Enamored with the World War II homefront, opening scenes of soldiers scrambling, radar dishes circling, jets taking off, and jobs created build toward a sense of peacetime tranquility. It’s hopelessly expository and simultaneously, breathlessly patriotic – and every ounce drawn from Universal’s vaults. Short of one brief look at the title monster under ice, it isn’t until six minutes that any new live action footage is spotted.

It’s suggested a volcanic eruption set free the prehistoric insect. 1957 was too early for climate change fears, although the litany of collapsing icebergs (all stock footage) gives Deadly Mantis some modern footing. Regardless of the cause, this is a movie concerned about security. It’s a post-WWII lark, enamored with how safe America made the skies for all. Once unleashed from ice and flying erratically around the United States, civilian spotters begin picking up the beast with their trained eyes. Nothing gets past America.

… every cut of Deadly Mantis’ climax is classic without due credit as such

Produced for relative pocket change, Deadly Mantis doesn’t only find itself ensnared by a blustery take on military men doing military things. It’s a lot of that too, but consider the routinely excellent miniature and rod puppets that bring this one to life. It’s seamlessly done. Paired with an evocative score (with a masterful discordant piano) and the bug’s signature droning buzz, Deadly Mantis composes a capable, alluring threat – even if the mantis doesn’t do much of anything.

“It attacks Washington!” spouts marketing, but “attacks” is a stretch. The Mantis latches onto the Washington monument without so much as dislodging a brick before flying away.

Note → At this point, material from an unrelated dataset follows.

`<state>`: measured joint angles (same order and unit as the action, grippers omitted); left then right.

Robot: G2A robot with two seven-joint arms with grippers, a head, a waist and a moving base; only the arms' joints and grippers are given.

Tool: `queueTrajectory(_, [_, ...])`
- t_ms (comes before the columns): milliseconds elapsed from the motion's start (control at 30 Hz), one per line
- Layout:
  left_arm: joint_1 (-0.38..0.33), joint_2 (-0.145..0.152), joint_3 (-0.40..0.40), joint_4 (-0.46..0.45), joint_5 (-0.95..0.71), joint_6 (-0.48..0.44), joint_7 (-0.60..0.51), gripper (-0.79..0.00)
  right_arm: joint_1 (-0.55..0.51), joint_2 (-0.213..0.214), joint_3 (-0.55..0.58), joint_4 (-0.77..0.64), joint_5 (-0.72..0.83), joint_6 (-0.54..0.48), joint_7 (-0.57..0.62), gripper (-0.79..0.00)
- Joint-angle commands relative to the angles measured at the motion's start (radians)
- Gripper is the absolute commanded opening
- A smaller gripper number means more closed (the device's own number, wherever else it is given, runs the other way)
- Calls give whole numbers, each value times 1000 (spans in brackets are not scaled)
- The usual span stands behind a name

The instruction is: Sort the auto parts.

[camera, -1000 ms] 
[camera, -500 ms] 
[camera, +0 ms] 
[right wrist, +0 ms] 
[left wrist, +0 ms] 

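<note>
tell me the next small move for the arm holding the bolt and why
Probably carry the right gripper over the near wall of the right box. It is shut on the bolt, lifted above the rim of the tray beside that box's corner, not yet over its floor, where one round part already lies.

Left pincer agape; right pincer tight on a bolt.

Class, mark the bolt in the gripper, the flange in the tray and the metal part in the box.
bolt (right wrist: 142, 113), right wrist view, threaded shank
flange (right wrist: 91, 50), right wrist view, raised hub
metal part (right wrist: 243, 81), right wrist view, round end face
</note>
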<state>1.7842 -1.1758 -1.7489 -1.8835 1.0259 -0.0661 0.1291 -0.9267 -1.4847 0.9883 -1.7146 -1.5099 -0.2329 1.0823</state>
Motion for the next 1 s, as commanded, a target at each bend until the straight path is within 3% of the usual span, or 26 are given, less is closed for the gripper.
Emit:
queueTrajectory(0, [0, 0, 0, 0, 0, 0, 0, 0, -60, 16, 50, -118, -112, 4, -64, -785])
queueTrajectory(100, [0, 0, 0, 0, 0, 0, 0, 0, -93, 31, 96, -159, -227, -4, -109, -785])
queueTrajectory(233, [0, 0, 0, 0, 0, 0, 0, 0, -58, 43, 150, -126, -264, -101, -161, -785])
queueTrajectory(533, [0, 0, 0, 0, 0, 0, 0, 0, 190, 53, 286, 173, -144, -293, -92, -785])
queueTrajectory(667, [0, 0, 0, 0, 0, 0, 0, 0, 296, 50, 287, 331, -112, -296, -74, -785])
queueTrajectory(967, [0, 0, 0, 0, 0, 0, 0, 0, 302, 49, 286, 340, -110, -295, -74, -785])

That sets up the finale in New York, a chiller of a sequence that pits military against bug in a smoky tunnel. In terms of ‘50s man-versus-giant cinema, it’s as effective of a finish as they come. The mood, the look, the tension, the charging monster; every cut of Deadly Mantis’ climax is classic without due credit as such.

Up to those events, the pitiful characterization matters not in this barely 75-minute romp. The script finds a few memorable lines (“Where are they? Where are the bodies?!”) to keep the non-mystery progressing. Scenes of active military undoubtedly evoked pride during their time. This genre is flush with proud Generals taking charge, but Deadly Mantis is infatuated with the processes, if only to kill time. Still though, there’s a genuine spark here. Deadly Mantis is well charged. Derivative, sloppy, and cheap, but charged.


Shout debuts a new 2K scan from “original film elements,” without stating what those film elements are. Playing a guessing game, this is one better than a release print, if a few generations removed from the camera negative. Thankfully, leftover anxiety over Shout’s cruddy Mole People Blu-ray quickly fade.

That results in a pleasing if rough HD presentation. Resolution isn’t exacting or as sharp as better masters, but still produces appreciable detail on occasion. Where stock footage isn’t involved, mild texture jumps forward. The miniature mantis puppet looks outstanding when in the clear, exhibiting sharpness well beyond the prior DVD issue.

A hefty grain structure remains stable, problematic when faced with haze or fog. Those scenes noticeably degrade by way of compression. Encoding does well to handle the rest, natural, pure, and resolved. Gray scale runs a little flat, pinched before reaching pure white and avoiding true black, settling more into a center.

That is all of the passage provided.